Nicht patentierbar sind dagegen "Pläne, Regeln und Verfahren für (...) geschäftliche Tätigkeiten", während ein neues Verfahren zur Lösung einer technischen und nicht rein kaufmännischen, finanzwirtschaftlichen, kognitiven oder administrativen Aufgabe durchaus patentierbar sein kann.

Rechtsprechung der EPA-Beschwerdekammern und die Prüfungspraxis

Die derzeitige Praxis des EPA ist in zwei maßgeblichen Entscheidungen der Beschwerdekammern festgelegt: T 641/00 (Zwei Kennungen/COMVIK) vom 26.9.2002 und T 258/03 (Auktionsverfahren/HITACHI) vom 21.4.2004. In der ersten entschied die Kammer wie folgt:

"Bei einer Erfindung, die aus einer Mischung technischer und nichttechnischer Merkmale besteht und als Ganzes technischen Charakter aufweist, sind in Bezug auf die Beurteilung des Erfordernisses der erfinderischen Tätigkeit alle Merkmale zu berücksichtigen, die zu diesem technischen Charakter beitragen, wohingegen Merkmale, die keinen solchen Beitrag leisten, das Vorliegen erfinderischer Tätigkeit nicht stützen können."

In der zweiten heißt es:

"Ein Verfahren, das technische Mittel umfasst, ist eine Erfindung im Sinne des Artikels 52 (1) EPÜ."

Infolge dieser beiden Entscheidungen ist der heutige Ansatz im Wesentlichen ein zweistufiges Verfahren. Im ersten Schritt wird mehr oder wenig formell das Erfordernis des technischen Charakters behandelt. Im zweiten Schritt hingegen werden die Merkmale der beanspruchten Erfindung untersucht, und es wird klargestellt, dass erfinderische Tätigkeit nur durch technische Merkmale gestützt wird.
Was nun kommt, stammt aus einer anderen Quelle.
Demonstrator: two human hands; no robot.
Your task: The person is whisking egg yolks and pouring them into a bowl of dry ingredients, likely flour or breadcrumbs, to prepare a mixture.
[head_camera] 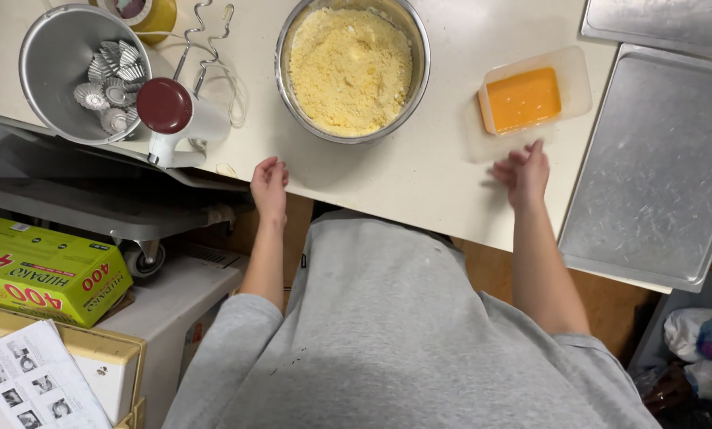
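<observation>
The person stands at the near edge of a pale worktop [419,171], wearing a grey sweatshirt, both forearms stretched forward. The left hand [269,184] rests at the table's front edge with its fingers loosely curled and nothing in them; it holds nothing and touches only the tabletop. Just beyond it, a little to its right, stands a steel bowl [353,70] filled with yellow crumbly mixture, near the hand but apart from it. To the left of that hand lies a white hand mixer [177,115] with a dark red end, its wire beaters pointing away from the person, and beside it a second metal bowl [62,67] holding a heap of small fluted tins [111,83]. The right hand [522,171] lies on the worktop with its fingers spread and slightly blurred, empty as well. Its fingertips sit just short of a clear plastic container [530,95] holding orange liquid, which lies directly ahead of the hand; whether they touch the container's near edge cannot be told. To the right of this hand, close by, a large metal baking tray [657,175] overhangs the table edge, with another tray [665,24] beyond it. Lower left, off the table, sits a green and yellow box [42,270] on a white cabinet.
</observation>
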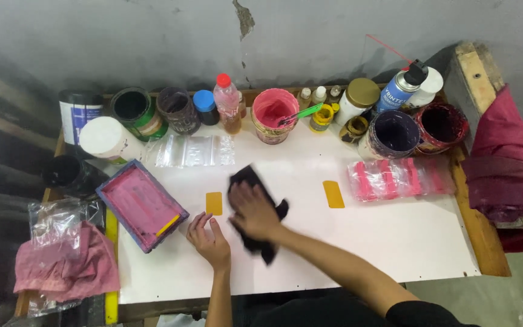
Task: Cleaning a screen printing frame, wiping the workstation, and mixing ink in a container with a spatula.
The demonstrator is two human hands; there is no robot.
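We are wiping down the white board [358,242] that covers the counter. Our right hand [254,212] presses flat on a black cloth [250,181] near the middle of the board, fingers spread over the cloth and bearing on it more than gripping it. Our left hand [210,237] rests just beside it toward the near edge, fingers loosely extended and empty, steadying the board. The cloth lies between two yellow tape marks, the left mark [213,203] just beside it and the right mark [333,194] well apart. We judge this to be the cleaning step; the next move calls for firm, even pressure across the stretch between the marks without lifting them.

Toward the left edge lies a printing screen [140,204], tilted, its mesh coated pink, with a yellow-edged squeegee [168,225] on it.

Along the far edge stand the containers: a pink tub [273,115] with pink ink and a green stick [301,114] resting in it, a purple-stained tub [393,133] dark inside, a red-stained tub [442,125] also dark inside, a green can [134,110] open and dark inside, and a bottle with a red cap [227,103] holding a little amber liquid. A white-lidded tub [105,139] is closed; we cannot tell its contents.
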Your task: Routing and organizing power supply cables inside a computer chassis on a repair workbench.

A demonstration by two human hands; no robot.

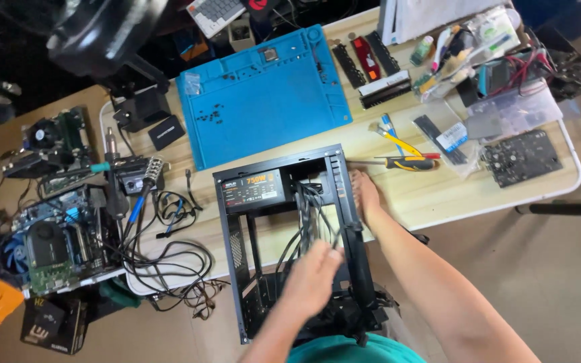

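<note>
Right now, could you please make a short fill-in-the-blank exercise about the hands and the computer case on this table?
1. The left hand reaches into the black computer case, among the bundle of black ____.
2. The right hand rests on the table beside the case's ____ side.
3. Behind the case lies a work mat coloured ____.
4. The screwdriver lying near the right hand has a handle of black and ____.

Missing words: cables; right; blue; yellow

Computer case [290, 249]: at the table's [425, 195] near edge, overhanging it.
Power supply [257, 190]: inside the case, far left corner.
Work mat [260, 94]: behind the case.
Screwdriver [405, 163]: right of the case.
Circuit board [520, 157]: near the right edge.
Cables [169, 255]: left of the case.
</note>
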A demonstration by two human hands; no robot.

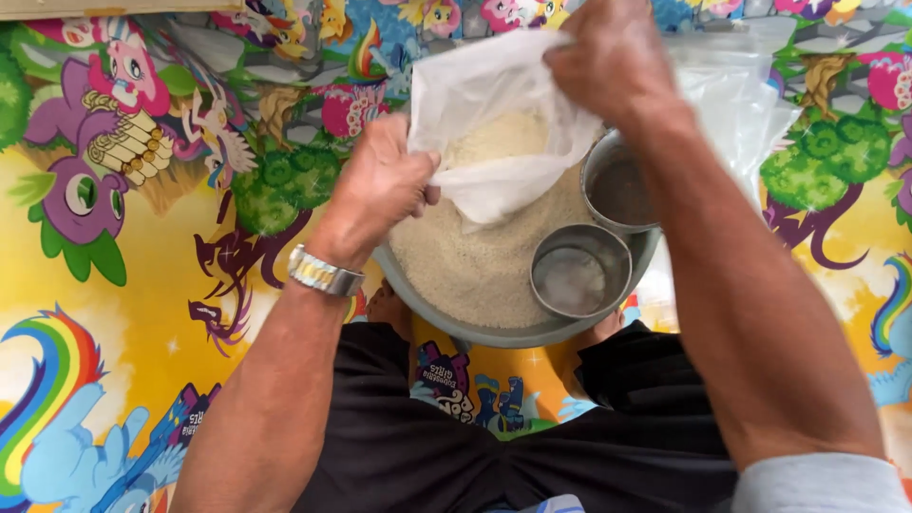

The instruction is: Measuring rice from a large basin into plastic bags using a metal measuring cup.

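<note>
Two hands, left hand point(385, 185) and right hand point(608, 57), grip a translucent plastic bag point(494, 133) of rice at upper centre over the grey basin point(494, 334); holding its mouth wide and level should prevent spills.

Beneath me, the floor was covered by a glossy mat point(142, 285) printed with cartoon ponies, rainbows, green bushes and a purple dragon on a yellow ground. Even light fell across it. A pale board edge point(104, 8) ran along the upper left.
</note>
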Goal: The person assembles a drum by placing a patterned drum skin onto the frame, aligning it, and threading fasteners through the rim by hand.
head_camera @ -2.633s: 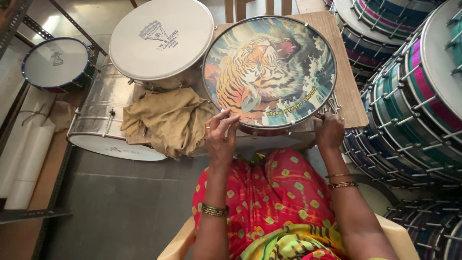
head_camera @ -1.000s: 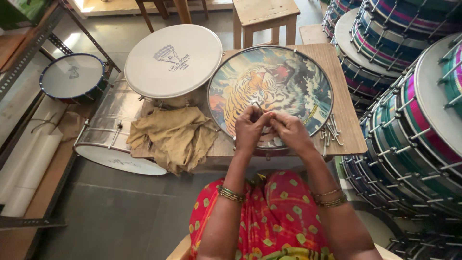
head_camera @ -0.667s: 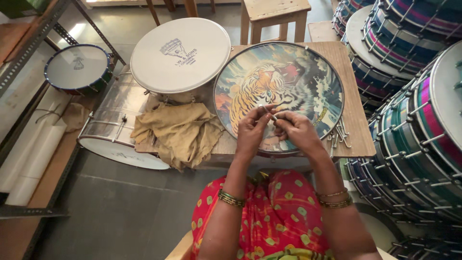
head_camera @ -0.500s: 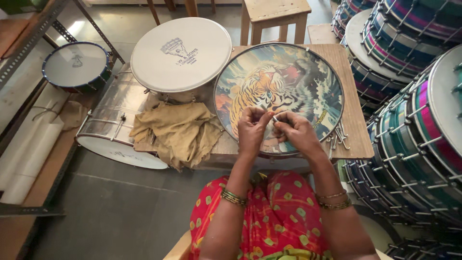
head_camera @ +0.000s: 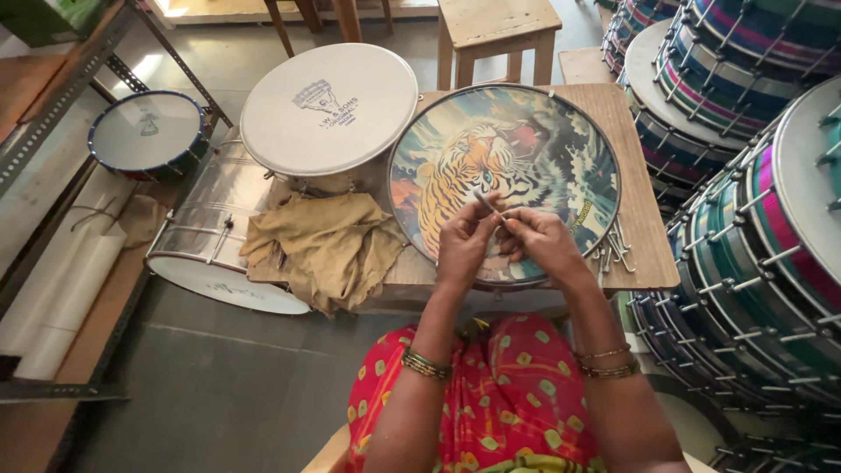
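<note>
A round drum head printed with a tiger (head_camera: pixel 517 158) lies flat on a small wooden table (head_camera: pixel 635 210). Above its near edge my left hand (head_camera: pixel 464 241) and my right hand (head_camera: pixel 539 241) meet. Together they pinch a thin metal rod (head_camera: pixel 486 203) that sticks up and to the left from the fingertips. A pile of similar metal hooks (head_camera: pixel 611 250) lies on the table just right of my right hand.
A tan cloth (head_camera: pixel 328 245) drapes over the table's left side. A white drum head (head_camera: pixel 328 105) rests on a steel drum (head_camera: pixel 219 245) lying sideways. A small blue-rimmed drum (head_camera: pixel 144 131) sits far left; stacked striped drums (head_camera: pixel 753 201) crowd the right. A wooden stool (head_camera: pixel 495 31) stands behind.
My hands left the drum's near rim, where they were apart, and came together over the tiger drum head, now holding a thin metal rod between them. The drum has not moved.
</note>
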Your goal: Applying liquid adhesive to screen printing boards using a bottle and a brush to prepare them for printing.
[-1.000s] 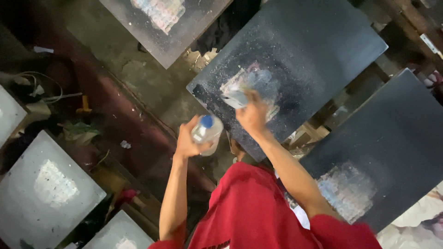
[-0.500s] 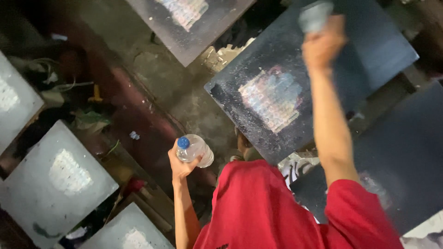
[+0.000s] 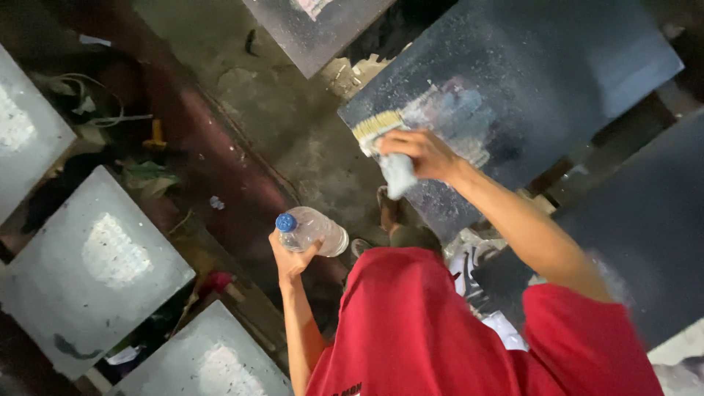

Im Einzelnen wird im ersten Schritt beurteilt, ob der beanspruchte Gegenstand eine Erfindung im Sinne des Artikels 52 EPÜ ist. Bei Vorrichtungsansprüchen ist dies immer der Fall. Bei Verfahrensansprüchen gilt der Anspruch dann als Erfindung nach Artikel 52 EPÜ, wenn er technische Mittel umfasst (z. B. die Nutzung eines Computers oder des Internets). Ist dies der Fall, erfolgt im zweiten Schritt eine Beurteilung der verbleibenden Erfordernisse des EPÜ (Neuheit, erfinderische Tätigkeit).

Im zweiten Schritt dieses Ansatzes lässt die Prüfungsabteilung bei der Beurteilung, ob Neuheit und erfinderische Tätigkeit vorliegen, alle Merkmale außer Acht, die nicht zum technischen Charakter der beanspruchten Erfindung beitragen.

Die derzeitige Praxis wurde in zwei weiteren Entscheidungen der Beschwerdekammern bestätigt:

In T 930/13 (Virtuelles Mobilkommerz-Bezahlsystem/QUALCOMM) vom 2.3.2017 wurde bestätigt, dass finanzielle und/oder administrative Merkmale im Anspruch das Vorliegen erfinderischer Tätigkeit nicht stützen können.

In T 2330/13 (Prüfung von Auswahlbedingungen in einem Produktkonfigurationssystem/SAP) vom 9.5.2018 wurde bestätigt: Auch wenn die durch den Hauptanspruch ausgeführte Aufgabe nichttechnischer Art ist, können die spezifischen technischen Merkmale des Rechenverfahrens, das die Aufgabe ausführt, zum technischen Charakter der Erfindung beitragen und damit das Vorliegen von erfinderischer Tätigkeit stützen.